The mass movement among American youth and workers, and Trump’s reaction in launching a coup d’état in defiance of the American constitution, has cut the ground from under the feet of the political establishment. Anger against austerity, social inequality and police violence has already exploded in numerous strikes and struggles in France and across Europe. Trump’s illegal campaign exposes the fact that all the ruling classes are moving towards a military-police dictatorship to impose the dictats of the capitalist elite on a working class in revolt.
The political establishment built up the police forces to use against “yellow vests” protests. As was demonstrated by Macron’s declaration that the head of the Vichy regime, Marshall Pétain, was a “great soldier,” the French ruling class is in line with Trump’s strategy of mass repression.
In response to the protests, Interior Minister Christophe Castaner hysterically denounced “unjustifiable excesses” and declared that “public street rallies are forbidden.”

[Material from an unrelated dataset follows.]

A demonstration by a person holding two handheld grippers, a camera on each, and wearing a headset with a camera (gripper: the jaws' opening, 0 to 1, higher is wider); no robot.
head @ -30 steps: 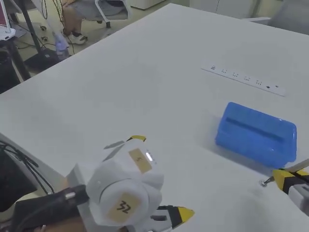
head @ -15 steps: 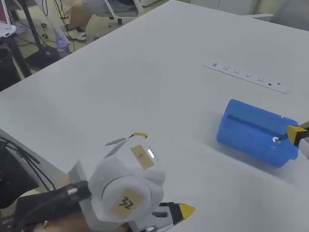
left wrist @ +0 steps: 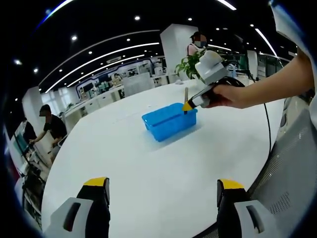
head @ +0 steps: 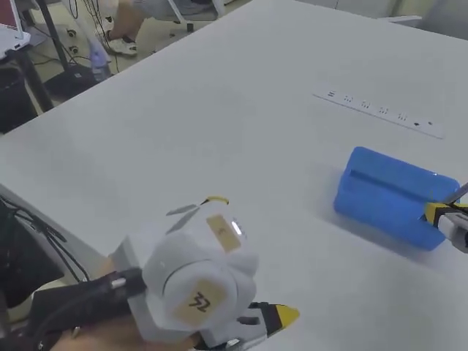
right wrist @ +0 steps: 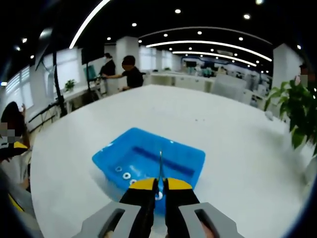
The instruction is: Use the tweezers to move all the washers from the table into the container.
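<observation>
We saw the right gripper with its jaws pinched narrow on the tweezers, poised over the blue container. The tweezers' long axis ran crosswise to the jaws. In the left gripper view one thin end stood close to upright above the yellow jaw tips. The other end went down toward the container's open top, where the jaws hid it from us, so we could not tell whether it carried a washer.

The container sat open side up on the white counter. In the head view its long axis ran from upper left to lower right, roughly parallel with the power strip, which lay well apart beyond it. A small row of washers lay on the container's floor, just beside one another, near the corner closest to the right gripper.

The left gripper hung above the near part of the counter, well apart from the container. Its jaws were wide and held nothing, and they pointed toward the container. A hand gripped the right gripper's handle.
</observation>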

Other sections of the government, shocked by a mobilization they did not expect, are trying to stall the anger of workers and young people. Agriculture Minister Didier Guillaume hailed the rally as “incredible,” which he said he “understood.” Secretary of State for Youth Gabriel Attal said, “The fact that there are 15,000 young people in this demonstration and that the overwhelming majority are nonviolent says something about the relations of sections of the youth with the police and their feeling of not being protected.”
The Unsubmissive France (LFI) party of Jean-Luc Mélenchon and the far-right National Rally (RN) of Marine Le Pen have engaged in a demagogic public exchange. Mélenchon hailed the “impressive demonstrations of calm and quiet determination ... a direct echo of the encouragement that came” from the United States. Marine Le Pen denounced Mélenchon, claiming that he applauded “these scenes of civil war, lynchings, looting” and that he wanted to “import these racial wars into the national soil” from the United States.

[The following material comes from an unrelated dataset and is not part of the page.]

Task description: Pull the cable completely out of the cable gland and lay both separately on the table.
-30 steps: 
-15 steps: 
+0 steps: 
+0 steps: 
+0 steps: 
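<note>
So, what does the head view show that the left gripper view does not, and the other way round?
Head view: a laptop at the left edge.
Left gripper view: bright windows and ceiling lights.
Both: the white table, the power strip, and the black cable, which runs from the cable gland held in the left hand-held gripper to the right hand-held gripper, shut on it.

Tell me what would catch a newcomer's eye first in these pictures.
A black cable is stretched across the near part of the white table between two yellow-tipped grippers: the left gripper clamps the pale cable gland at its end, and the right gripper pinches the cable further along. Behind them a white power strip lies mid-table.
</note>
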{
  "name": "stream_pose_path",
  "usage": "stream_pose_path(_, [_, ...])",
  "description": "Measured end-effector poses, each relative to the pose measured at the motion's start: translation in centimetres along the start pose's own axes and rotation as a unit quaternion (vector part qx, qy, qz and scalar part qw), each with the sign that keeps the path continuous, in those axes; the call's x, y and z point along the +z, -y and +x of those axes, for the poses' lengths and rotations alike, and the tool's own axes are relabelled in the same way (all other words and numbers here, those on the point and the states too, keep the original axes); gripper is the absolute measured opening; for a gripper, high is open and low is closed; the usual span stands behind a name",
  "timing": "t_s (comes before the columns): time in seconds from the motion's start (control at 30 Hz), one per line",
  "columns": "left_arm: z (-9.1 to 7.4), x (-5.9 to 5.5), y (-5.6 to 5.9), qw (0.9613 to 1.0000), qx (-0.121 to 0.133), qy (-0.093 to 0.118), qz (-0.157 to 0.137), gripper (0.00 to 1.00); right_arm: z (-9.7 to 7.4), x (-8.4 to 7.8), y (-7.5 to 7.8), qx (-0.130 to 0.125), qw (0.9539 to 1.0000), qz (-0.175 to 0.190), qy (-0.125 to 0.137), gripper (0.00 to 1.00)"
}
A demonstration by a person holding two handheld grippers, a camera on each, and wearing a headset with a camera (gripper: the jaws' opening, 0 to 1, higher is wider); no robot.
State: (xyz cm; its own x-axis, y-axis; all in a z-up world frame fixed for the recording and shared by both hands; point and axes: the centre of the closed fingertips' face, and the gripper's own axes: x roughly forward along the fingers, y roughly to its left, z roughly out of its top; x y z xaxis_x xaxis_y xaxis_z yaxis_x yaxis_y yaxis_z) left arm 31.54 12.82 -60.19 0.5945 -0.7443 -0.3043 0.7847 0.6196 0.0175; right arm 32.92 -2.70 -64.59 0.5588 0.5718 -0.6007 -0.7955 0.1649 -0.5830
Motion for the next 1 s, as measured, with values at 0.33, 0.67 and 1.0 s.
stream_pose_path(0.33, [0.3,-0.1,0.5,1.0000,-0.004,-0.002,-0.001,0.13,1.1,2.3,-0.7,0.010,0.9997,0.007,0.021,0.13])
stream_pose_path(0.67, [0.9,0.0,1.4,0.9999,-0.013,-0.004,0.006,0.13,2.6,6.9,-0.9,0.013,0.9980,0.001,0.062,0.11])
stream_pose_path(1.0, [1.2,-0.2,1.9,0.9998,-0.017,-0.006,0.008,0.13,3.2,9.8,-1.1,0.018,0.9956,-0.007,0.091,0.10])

In reality, LFI is applauding the police and trying to disarm the demonstrators while RN is inciting the police. On the France Inter radio channel, LFI deputy François Ruffin insisted that his goal was to reconcile the population with the police despite the violence: “My goal is to avoid a war, a pitched battle between the police and the population. The breach of trust [between them] is clear from the statistics. How do we restore it?”
In fact, the financial aristocracy’s direct assault on American democracy is a warning that the entire capitalist system is in an advanced stage of breakdown.

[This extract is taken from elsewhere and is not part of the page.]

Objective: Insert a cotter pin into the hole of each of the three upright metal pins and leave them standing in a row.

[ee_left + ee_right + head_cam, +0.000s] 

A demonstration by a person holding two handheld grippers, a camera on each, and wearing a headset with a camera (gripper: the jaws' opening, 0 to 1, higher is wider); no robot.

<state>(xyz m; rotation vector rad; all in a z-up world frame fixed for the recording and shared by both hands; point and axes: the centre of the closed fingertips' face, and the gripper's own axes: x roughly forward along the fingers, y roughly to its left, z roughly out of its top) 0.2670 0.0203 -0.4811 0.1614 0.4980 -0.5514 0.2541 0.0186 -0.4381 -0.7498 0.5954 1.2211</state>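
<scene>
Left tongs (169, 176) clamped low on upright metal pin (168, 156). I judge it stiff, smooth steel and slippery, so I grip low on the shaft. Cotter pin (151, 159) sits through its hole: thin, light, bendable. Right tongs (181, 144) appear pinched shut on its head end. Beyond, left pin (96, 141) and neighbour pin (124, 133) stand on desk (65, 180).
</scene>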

French intelligence itself says it fears a widespread conflagration in France that would unite workers of different origins in a common struggle against the ruling elite and police repression. The financial magazine L’Opinion, which reviewed a report by the domestic intelligence services on the Paris demonstration, reports, “While minorities had been kept out of the ‘Yellow Vests,’ domestic intelligence is concerned about a ‘convergence of struggles between the social crisis and the racial crisis’.”
Faced with the danger of military dictatorship and police repression, the task is to build a movement within the working class, across national borders and across ethnic and gender lines, in an international struggle to overthrow capitalism and build socialism.